Say how many lines in the material below hold the word "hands", and say nothing else.

*** Input for this task ***

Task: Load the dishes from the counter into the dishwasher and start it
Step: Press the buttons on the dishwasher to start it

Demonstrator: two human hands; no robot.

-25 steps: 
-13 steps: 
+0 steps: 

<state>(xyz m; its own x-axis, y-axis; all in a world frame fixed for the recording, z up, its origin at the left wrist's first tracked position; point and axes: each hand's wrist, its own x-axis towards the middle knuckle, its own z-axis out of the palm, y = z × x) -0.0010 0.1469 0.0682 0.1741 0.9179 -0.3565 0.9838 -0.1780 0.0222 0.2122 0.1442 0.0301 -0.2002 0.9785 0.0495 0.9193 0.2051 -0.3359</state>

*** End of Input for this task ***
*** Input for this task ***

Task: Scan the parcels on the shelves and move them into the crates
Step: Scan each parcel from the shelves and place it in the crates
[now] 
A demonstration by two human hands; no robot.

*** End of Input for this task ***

Response box
2